WHAT YOU HAVE TO DO:
Repeat word for word the opening stretch of the entries, from the first line through the line containing "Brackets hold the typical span".

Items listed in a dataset
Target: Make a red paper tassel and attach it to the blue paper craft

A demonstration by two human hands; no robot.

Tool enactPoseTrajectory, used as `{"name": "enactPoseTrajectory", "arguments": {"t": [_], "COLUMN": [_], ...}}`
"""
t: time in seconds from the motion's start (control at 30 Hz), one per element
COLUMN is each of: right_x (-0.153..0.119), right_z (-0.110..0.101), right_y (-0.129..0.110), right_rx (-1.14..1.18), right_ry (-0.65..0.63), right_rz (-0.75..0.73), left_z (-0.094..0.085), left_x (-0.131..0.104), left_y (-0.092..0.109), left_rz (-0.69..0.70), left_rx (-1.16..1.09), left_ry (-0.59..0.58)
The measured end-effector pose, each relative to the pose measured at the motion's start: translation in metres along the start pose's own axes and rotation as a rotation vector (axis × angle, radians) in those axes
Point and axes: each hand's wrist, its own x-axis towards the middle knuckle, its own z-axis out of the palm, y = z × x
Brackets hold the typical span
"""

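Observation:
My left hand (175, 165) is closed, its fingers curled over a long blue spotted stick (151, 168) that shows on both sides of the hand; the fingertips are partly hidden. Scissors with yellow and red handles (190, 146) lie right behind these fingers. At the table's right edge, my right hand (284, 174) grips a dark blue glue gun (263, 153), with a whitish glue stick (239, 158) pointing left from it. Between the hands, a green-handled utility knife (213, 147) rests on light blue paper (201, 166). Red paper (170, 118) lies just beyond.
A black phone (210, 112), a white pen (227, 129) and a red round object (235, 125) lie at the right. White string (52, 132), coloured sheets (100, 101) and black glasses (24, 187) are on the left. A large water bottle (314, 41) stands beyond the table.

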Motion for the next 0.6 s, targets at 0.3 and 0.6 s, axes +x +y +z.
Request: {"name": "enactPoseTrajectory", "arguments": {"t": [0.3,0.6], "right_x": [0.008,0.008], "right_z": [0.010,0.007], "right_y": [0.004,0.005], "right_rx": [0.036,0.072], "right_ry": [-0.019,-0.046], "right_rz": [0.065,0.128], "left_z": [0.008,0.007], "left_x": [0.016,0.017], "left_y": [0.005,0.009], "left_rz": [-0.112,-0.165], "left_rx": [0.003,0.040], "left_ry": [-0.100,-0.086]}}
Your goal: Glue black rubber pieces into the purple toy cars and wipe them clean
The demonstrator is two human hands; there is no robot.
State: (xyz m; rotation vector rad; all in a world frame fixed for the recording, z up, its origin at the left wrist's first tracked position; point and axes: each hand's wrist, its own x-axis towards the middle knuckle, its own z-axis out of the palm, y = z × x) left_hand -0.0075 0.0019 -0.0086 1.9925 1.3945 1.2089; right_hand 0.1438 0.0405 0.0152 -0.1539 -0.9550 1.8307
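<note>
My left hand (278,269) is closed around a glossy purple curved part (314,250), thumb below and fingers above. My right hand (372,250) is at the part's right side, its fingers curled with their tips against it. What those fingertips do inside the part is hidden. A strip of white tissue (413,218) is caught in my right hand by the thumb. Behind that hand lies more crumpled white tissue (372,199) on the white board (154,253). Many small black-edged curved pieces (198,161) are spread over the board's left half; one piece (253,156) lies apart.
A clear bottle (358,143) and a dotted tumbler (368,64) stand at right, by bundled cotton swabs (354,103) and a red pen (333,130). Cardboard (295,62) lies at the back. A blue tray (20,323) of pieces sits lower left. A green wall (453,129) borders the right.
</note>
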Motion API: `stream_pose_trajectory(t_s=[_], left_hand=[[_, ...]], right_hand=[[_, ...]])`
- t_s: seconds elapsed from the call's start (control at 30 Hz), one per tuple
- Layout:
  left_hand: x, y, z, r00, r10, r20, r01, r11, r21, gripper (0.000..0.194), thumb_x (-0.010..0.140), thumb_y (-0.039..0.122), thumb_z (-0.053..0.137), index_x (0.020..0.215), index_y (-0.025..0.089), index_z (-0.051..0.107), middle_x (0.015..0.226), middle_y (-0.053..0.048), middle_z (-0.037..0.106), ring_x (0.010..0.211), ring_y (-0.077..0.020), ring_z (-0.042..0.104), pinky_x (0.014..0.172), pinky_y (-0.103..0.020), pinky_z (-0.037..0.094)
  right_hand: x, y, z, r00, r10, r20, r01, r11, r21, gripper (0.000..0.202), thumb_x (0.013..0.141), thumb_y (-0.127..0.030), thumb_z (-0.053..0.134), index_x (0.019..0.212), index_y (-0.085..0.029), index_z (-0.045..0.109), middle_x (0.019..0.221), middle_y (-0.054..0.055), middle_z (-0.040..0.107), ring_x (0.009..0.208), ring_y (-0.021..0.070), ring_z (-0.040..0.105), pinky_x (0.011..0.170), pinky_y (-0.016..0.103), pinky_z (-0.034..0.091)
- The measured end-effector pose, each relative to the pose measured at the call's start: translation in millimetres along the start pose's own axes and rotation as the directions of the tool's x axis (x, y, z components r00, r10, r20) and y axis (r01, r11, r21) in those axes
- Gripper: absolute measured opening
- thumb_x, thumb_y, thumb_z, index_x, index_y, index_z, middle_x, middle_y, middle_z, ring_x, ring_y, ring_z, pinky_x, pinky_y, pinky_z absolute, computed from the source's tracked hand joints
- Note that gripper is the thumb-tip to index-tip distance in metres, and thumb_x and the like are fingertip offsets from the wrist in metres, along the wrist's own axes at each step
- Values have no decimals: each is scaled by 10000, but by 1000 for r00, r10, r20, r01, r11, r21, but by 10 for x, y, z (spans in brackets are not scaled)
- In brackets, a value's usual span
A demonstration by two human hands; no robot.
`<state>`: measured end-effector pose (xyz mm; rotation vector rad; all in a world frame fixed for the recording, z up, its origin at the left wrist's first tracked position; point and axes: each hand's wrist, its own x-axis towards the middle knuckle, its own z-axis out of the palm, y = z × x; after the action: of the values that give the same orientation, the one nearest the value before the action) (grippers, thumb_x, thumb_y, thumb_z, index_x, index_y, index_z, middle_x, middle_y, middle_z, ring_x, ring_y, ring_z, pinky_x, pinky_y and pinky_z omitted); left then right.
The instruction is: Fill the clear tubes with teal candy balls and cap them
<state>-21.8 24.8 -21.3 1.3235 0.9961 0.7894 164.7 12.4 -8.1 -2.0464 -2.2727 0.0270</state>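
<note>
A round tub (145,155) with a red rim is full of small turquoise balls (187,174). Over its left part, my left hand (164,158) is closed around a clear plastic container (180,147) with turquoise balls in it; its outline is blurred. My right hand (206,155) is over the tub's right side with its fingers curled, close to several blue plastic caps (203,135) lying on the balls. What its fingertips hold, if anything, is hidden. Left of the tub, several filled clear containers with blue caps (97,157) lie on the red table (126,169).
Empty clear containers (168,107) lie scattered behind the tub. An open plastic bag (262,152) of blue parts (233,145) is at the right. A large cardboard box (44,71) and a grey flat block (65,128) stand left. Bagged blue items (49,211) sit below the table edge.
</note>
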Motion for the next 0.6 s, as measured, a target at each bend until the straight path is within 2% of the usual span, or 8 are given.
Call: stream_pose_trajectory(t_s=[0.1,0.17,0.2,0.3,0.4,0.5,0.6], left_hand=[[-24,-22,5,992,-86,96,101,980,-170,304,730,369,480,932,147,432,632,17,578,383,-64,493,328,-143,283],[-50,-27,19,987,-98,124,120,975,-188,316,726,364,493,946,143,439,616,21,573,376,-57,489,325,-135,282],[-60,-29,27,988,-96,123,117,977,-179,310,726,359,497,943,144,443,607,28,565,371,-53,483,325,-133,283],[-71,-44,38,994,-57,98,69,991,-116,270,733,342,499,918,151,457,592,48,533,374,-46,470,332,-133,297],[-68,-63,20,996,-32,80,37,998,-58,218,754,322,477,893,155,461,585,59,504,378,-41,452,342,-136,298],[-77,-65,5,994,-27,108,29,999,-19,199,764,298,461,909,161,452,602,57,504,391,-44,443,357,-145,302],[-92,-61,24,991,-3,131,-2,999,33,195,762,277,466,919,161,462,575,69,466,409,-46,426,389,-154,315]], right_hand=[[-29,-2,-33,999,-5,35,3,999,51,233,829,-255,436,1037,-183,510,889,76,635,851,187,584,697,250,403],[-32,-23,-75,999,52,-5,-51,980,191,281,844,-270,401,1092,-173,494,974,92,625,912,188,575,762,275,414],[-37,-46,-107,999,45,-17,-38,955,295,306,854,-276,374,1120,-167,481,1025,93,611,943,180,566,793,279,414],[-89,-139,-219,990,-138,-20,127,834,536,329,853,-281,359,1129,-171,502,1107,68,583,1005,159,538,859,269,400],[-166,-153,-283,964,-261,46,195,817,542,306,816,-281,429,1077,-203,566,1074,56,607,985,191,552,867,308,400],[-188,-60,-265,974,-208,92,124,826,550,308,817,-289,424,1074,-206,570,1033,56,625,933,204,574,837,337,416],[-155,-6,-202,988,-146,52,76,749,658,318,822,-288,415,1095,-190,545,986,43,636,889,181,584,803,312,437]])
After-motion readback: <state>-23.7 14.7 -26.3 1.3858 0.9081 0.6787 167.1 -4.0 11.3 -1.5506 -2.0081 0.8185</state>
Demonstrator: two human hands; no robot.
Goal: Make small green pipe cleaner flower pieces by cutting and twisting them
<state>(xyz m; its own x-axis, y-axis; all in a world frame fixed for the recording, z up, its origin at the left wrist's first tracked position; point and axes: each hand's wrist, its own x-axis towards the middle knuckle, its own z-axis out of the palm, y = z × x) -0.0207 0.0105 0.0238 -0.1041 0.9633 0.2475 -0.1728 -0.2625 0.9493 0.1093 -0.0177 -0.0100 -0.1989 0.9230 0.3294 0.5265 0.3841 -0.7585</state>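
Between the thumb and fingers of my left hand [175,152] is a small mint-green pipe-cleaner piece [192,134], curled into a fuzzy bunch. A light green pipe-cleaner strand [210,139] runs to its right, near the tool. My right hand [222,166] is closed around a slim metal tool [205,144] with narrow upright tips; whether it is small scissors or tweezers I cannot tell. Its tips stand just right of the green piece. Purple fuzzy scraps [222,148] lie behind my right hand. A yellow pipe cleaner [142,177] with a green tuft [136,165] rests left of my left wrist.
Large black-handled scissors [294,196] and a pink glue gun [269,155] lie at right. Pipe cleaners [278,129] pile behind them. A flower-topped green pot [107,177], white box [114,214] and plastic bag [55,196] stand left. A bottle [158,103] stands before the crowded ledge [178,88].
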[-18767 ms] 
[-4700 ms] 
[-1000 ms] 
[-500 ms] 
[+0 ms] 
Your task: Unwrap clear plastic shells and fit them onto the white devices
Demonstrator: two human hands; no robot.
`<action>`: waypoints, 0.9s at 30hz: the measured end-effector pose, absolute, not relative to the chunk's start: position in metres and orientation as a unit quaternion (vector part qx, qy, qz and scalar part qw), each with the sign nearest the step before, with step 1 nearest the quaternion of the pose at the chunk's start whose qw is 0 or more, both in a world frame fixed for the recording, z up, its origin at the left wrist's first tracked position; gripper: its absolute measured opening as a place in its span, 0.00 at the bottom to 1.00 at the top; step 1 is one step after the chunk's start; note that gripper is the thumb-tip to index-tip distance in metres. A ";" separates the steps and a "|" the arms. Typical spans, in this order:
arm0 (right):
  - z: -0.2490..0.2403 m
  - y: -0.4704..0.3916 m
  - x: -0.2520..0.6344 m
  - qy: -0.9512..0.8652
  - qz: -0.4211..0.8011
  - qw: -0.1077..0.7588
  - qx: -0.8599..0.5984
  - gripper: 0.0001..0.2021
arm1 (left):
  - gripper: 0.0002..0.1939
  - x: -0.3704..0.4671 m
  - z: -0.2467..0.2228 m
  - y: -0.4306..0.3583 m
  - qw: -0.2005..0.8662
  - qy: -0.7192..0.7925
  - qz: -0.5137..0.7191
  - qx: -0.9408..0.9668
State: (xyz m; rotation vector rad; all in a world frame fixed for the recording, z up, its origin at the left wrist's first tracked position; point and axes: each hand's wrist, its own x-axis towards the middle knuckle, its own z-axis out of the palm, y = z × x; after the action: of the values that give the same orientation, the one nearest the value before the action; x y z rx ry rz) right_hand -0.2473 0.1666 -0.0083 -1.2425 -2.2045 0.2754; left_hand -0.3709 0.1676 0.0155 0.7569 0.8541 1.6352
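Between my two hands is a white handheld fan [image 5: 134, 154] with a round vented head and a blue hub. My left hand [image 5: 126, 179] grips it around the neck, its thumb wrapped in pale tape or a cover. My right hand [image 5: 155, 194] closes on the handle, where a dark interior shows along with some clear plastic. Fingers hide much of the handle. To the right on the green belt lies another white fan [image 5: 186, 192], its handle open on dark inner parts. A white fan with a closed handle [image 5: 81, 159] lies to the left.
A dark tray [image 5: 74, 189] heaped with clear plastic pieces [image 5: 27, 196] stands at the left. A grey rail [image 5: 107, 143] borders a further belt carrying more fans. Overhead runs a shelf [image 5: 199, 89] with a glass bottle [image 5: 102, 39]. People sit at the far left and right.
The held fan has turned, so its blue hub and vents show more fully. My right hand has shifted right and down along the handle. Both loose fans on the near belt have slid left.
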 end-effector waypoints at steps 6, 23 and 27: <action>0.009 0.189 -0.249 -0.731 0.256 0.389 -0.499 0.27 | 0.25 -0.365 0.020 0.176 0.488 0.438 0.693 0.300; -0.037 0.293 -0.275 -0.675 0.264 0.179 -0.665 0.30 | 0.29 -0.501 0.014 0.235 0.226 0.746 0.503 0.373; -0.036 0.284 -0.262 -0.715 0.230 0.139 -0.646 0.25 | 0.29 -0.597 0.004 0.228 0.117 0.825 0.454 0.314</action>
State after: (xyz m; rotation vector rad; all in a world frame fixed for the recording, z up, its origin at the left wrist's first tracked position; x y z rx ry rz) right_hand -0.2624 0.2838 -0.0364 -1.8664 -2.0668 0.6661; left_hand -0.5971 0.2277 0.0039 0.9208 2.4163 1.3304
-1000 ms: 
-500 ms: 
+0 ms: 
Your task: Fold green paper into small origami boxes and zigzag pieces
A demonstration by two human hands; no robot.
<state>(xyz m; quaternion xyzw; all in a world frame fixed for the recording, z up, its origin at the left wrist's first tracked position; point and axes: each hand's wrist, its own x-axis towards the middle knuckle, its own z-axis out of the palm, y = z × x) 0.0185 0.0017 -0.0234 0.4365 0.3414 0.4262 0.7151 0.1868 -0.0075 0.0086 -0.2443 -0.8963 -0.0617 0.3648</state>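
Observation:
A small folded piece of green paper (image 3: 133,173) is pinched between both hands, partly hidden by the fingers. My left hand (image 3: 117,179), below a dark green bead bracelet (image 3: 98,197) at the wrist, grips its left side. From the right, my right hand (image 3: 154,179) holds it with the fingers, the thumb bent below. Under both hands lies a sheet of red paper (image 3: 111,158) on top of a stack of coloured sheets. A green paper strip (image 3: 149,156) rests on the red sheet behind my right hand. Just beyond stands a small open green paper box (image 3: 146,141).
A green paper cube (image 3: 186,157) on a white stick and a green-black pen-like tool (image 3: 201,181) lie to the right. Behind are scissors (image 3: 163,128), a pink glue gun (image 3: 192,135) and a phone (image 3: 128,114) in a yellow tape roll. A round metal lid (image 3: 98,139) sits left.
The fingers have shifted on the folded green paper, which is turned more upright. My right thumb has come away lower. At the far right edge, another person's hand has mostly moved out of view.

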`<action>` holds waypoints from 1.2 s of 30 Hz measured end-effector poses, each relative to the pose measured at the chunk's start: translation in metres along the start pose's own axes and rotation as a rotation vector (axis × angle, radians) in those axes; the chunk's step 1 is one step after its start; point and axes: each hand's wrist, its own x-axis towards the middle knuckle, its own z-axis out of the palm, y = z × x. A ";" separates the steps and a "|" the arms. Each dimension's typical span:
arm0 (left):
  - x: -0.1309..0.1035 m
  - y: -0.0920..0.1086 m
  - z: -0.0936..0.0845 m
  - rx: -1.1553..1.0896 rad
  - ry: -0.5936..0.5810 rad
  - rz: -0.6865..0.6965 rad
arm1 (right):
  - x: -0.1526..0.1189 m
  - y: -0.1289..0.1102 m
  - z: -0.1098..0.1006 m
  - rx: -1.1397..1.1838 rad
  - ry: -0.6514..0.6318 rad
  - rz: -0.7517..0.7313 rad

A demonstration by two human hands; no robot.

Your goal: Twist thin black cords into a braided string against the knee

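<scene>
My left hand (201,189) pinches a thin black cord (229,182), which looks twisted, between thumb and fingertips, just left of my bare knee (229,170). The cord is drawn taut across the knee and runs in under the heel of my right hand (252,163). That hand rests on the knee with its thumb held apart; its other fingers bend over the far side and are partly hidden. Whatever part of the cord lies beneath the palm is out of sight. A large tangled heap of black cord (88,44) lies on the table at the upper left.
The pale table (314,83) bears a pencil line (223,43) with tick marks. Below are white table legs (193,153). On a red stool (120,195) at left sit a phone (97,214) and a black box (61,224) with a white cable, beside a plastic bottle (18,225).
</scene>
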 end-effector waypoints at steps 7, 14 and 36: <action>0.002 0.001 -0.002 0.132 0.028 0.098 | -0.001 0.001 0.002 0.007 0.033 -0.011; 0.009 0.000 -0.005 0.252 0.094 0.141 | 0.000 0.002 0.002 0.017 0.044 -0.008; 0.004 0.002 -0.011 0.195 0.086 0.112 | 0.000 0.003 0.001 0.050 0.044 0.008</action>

REPLY TO THE EXERCISE:
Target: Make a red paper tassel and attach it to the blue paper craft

A demonstration by two human hands; no robot.

Tool enactPoseTrajectory, used as `{"name": "enactPoseTrajectory", "arguments": {"t": [_], "COLUMN": [_], ...}}`
"""
t: time in seconds from the motion's start (control at 30 Hz), one per element
COLUMN is each of: right_x (-0.153..0.119), right_z (-0.110..0.101), right_y (-0.129..0.110), right_rx (-1.14..1.18), right_ry (-0.65..0.63), right_rz (-0.75..0.73), left_z (-0.094..0.085), left_x (-0.131..0.104), left_y (-0.092..0.109), left_rz (-0.69..0.70), left_rx (-1.16..1.09), left_ry (-0.59..0.58)
The measured end-effector pose, each relative to the pose measured at the motion's start: translation in metres along the start pose's own axes and rotation as a rotation vector (axis × angle, radians) in those axes
Point and axes: each hand's wrist, its own x-axis towards the middle knuckle, its own z-axis out of the palm, y = z × x
Brackets hold the typical span

What came before is the finished answer.